Here's where SPA scraping gets genuinely tricky. When you click a link inside a SPA, the browser doesn't make a new HTML request — it uses the History API to update the URL and the JavaScript router to swap out the content. From the network's perspective, nothing happened. From the DOM's perspective, everything changed.

If you use page.goto() for every page, you're fine — it always makes a fresh HTTP request. But if you need to interact with the SPA's navigation (clicking "Next Page", following internal links, using a search filter), page.goto() won't work reliably. You need to click and wait:

async def scrape_spa_with_pagination(start_url):
    async with async_playwright() as p:
        browser = await p.chromium.launch(headless=True)
        page = await browser.new_page()

        await page.goto(start_url, wait_until="domcontentloaded")
        await page.wait_for_selector(".product-card")

        all_products = []
        page_num = 1

        while True:
            # Extract current page
            batch = await page.eval_on_selector_all(
                ".product-card",
                """els => els.map(el => ({
                    name: el.querySelector("h2")?.textContent.trim(),
                    price: el.querySelector(".price")?.textContent.trim(),
                }))"""
            )
            all_products.extend(batch)
            print(f"Page {page_num}: {len(batch)} products extracted")

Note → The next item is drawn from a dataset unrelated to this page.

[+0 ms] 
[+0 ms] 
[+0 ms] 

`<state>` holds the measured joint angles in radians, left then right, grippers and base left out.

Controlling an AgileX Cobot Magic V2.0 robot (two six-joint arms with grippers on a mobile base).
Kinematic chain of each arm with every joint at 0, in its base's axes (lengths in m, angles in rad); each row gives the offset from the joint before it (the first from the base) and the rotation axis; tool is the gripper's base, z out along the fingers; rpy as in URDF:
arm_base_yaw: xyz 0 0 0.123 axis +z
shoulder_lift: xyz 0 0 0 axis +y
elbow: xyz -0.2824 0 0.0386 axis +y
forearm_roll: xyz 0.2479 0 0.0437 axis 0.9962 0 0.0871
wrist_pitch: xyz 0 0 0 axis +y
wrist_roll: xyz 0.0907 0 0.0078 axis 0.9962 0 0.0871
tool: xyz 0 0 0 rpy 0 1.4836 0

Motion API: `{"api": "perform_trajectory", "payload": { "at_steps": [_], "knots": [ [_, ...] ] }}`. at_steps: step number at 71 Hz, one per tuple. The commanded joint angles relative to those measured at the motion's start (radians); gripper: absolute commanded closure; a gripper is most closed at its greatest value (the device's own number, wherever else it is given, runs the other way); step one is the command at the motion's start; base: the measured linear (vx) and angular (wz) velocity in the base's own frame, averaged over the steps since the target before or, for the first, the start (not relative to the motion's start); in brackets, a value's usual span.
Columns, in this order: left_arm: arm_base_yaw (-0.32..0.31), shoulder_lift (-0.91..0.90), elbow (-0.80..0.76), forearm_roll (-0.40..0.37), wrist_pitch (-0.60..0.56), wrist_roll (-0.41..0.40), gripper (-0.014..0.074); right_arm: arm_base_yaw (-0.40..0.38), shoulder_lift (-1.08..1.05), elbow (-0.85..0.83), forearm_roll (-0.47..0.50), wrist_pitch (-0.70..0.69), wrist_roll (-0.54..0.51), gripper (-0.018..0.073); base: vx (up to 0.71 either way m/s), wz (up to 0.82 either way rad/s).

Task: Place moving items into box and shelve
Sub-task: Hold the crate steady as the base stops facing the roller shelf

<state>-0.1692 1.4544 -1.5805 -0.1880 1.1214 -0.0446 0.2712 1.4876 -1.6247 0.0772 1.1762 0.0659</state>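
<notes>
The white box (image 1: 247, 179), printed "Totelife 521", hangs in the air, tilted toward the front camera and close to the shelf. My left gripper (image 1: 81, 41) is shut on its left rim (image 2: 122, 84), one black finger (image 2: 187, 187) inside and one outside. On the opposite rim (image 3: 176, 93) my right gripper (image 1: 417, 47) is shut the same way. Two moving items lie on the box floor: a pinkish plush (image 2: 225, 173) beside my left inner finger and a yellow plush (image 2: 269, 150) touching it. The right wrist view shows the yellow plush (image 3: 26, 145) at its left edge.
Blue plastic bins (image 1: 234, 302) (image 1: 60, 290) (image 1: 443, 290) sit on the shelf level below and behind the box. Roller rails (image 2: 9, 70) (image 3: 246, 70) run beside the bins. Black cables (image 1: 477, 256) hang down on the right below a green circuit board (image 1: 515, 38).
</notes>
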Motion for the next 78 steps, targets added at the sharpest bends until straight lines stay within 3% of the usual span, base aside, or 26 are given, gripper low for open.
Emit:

            # Look for a "Next" button
            next_button = await page.query_selector(
                "button[aria-label='Next page'], a[rel='next'], .pagination-next:not([disabled])"
            )

            if not next_button:
                print("No more pages — done")
                break

            # Click the Next button — this triggers client-side routing
            await next_button.click()

            # Wait for the new content to load into the DOM
            # The URL may update, but no new HTML document is loaded
            await page.wait_for_function(
                f"document.querySelectorAll('.product-card').length > 0"
            )
            await asyncio.sleep(1.5)  # Let React re-render settle

            page_num += 1

        await browser.close()
        return all_products

import asyncio
results = asyncio.run(scrape_spa_with_pagination("https://spa-shop.com/products"))
print(f"Total: {len(results)} products")

The wait_for_function() call is the key here — it polls the DOM until your target elements appear again after the route change. This is more reliable than wait_for_selector() after a click because it explicitly checks for content presence, not just element existence.

Step 4: Intercept Background API Calls (The Clean Approach)

Here's a technique that most SPA scraping guides skip — and it's often the best approach. SPAs fetch their data from JSON APIs in the background. If you can intercept those calls, you get clean, structured JSON directly — no HTML parsing, no CSS selectors, no DOM fragility.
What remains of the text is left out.